Les plantes prêtées par la bibliothèque Webster ont été acquises grâce au Library Services Fund Committee.
Catherine Lescarbeau poursuit actuellement des études de doctorat en études et pratiques des arts à l’Université du Québec à Montréal (UQAM). Elle a participé à plusieurs expositions solos et collectives et présenté différentes performances dans des lieux de diffusion alternatifs à Montréal et au Québec (La Mirage, Le Café Bloom). Elle enseigne les arts visuels au niveau collégial et s’implique au sein du conseil d’administration d’AXENÉO 7 à Gatineau.
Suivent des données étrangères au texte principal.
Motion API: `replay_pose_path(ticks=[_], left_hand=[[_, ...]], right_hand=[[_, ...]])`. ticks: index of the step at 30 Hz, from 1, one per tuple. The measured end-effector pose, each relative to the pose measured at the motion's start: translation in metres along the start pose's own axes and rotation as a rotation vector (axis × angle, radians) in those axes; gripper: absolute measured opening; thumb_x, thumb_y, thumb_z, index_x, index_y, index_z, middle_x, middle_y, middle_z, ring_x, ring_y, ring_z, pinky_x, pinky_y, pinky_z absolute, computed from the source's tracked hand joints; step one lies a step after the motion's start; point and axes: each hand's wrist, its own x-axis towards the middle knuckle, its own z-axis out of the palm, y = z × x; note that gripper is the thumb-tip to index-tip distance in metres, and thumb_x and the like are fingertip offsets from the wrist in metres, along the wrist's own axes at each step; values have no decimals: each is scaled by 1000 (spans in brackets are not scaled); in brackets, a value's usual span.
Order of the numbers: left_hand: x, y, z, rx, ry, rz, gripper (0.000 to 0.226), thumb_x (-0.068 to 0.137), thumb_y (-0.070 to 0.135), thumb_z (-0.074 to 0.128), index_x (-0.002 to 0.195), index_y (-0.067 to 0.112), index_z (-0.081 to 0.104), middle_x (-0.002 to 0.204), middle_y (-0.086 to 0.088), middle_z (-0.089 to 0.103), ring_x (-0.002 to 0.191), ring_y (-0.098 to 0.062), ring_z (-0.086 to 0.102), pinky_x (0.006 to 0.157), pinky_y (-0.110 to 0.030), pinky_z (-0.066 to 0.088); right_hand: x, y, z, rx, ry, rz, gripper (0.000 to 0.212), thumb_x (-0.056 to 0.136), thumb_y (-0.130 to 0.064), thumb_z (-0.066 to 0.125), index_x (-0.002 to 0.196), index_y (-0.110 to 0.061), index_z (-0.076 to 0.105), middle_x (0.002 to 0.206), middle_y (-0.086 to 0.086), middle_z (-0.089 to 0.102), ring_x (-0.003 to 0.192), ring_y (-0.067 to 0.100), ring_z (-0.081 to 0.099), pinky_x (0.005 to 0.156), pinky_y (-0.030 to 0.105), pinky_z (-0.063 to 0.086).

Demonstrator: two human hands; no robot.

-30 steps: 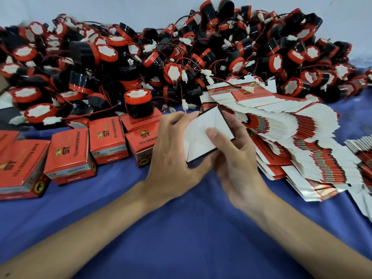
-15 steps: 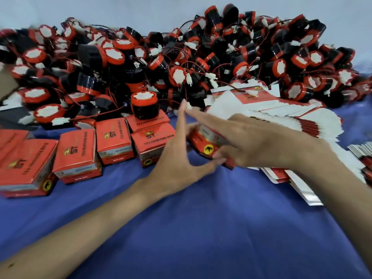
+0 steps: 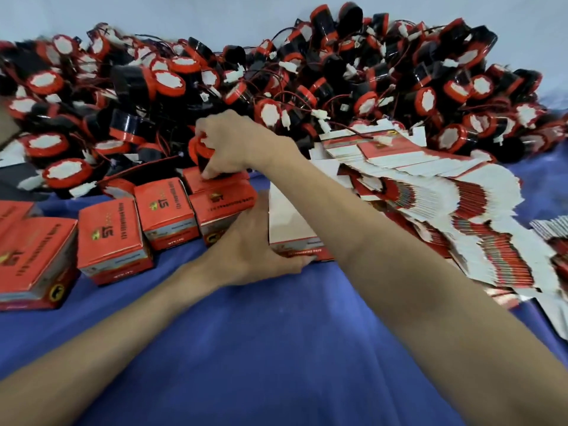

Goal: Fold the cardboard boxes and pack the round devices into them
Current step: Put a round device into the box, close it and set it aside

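A person's right hand is gripping a round device from above, fingers curling over its red rim; the device is standing on a closed red box; the left hand is pinching the lower edge of an open cardboard box, which is sitting on the blue cloth just right of the device.

At the back, a plain pale wall, a little bluish. Below it, a big dark blue cloth spread wide and flat, with a few soft wrinkles near the front. Soft, even light all over.
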Motion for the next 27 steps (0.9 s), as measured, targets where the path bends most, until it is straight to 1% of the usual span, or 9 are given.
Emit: replay_pose_path(ticks=[2,4,6,9,13,15,17,22,27], left_hand=[[4,-2,-4,-21,60,6,81,66,48,77,131,15,40,120,8,52,117,-11,52,96,-26,41],[6,-5,-8,-118,123,-46,82,60,43,86,126,20,42,117,12,57,108,-1,54,90,-25,44],[4,-6,-10,-150,137,-71,81,60,43,87,125,25,43,115,15,57,104,4,54,87,-21,45],[4,-7,-10,-189,143,-80,79,61,42,88,124,30,41,110,26,54,100,21,49,79,-3,41],[4,-9,-7,-214,154,-72,81,62,40,88,122,37,33,109,33,47,99,28,44,76,3,37],[4,-9,-6,-254,129,-55,89,65,36,87,129,36,26,113,33,47,103,26,46,78,4,37],[4,-7,-5,-277,107,-31,99,67,36,86,138,35,16,117,33,47,106,24,46,82,4,36],[-3,2,-7,-294,215,18,96,65,56,79,130,57,10,120,48,39,116,20,42,89,1,35],[-2,-1,-6,-216,312,46,84,68,56,74,136,39,27,124,35,41,115,21,38,89,3,30]], right_hand=[[-4,3,-5,-5,138,0,62,79,-33,75,131,-12,48,131,6,50,118,25,52,97,36,47],[-22,8,-14,-133,376,14,49,81,-29,69,123,-9,53,116,3,56,114,23,53,96,29,43],[-49,19,-20,-154,611,38,50,83,-38,67,121,-6,56,113,5,59,114,23,52,99,29,37],[-99,32,-15,64,819,64,66,81,-58,65,121,-6,54,118,5,59,111,20,53,97,24,35],[-131,49,-12,318,990,12,70,84,-54,63,125,-2,41,122,7,54,108,14,55,93,15,44],[-140,60,-18,434,1042,-41,61,87,-52,60,121,-6,37,122,12,55,107,19,60,90,28,51],[-147,67,-24,441,1050,-64,50,91,-50,53,116,-11,35,120,15,55,104,21,60,85,30,53],[-162,71,-21,185,750,-96,67,89,-52,50,135,-4,38,119,-3,38,96,2,45,82,6,40],[-170,74,-32,-15,785,-163,78,76,-43,74,135,-2,45,127,24,42,115,4,29,99,0,22]])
Artiste multidisciplinaire, elle s’intéresse à la relation entre l’art conceptuel et la critique institutionnelle ainsi qu’à la pertinence de ces approches aujourd’hui. Elle articule ses plus récentes recherches autour de la plante d’intérieur. En focalisant ses recherches sur cet objet, l’artiste vise à développer une interface lui permettant de réfléchir la relation entre culture et nature à l’intérieur des espaces corporatifs et institutionnels.